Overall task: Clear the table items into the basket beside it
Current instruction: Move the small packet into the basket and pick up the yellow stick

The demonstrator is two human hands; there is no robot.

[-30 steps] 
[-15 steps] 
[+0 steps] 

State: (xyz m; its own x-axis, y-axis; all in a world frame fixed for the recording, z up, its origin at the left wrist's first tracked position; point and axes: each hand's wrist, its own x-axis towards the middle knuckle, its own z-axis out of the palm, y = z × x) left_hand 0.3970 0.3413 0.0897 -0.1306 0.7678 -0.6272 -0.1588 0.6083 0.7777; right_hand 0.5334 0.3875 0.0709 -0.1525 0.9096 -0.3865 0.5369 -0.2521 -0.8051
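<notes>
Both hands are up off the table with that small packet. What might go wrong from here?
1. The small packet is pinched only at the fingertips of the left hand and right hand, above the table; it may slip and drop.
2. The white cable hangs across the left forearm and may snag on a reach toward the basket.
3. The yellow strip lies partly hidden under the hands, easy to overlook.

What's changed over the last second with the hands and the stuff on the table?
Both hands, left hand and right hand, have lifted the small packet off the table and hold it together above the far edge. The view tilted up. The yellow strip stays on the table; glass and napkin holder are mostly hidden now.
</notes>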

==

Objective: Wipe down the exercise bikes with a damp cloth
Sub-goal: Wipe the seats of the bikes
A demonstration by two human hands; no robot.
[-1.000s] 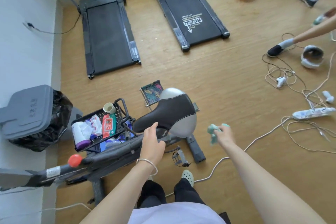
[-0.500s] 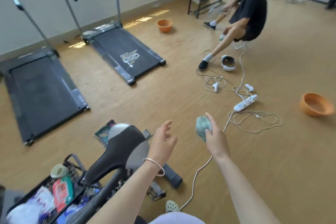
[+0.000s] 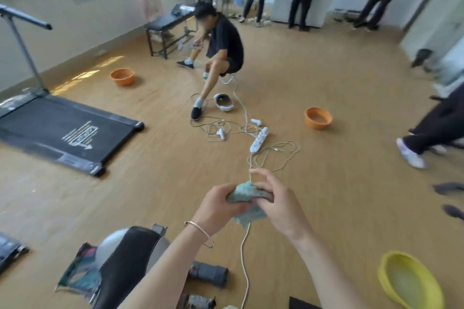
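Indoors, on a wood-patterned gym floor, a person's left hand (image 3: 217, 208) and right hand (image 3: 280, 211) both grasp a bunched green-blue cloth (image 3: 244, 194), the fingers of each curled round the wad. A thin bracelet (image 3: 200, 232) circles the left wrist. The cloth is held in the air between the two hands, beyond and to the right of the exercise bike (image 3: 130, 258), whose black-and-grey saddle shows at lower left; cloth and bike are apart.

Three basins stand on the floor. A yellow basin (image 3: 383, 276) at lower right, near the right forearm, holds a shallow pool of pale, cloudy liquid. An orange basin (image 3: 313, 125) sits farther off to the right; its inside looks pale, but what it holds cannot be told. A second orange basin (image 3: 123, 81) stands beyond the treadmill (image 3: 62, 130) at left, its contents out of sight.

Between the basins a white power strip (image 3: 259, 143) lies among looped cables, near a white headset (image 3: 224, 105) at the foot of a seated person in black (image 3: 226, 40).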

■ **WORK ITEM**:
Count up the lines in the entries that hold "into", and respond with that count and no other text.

■ **OUTPUT**:
2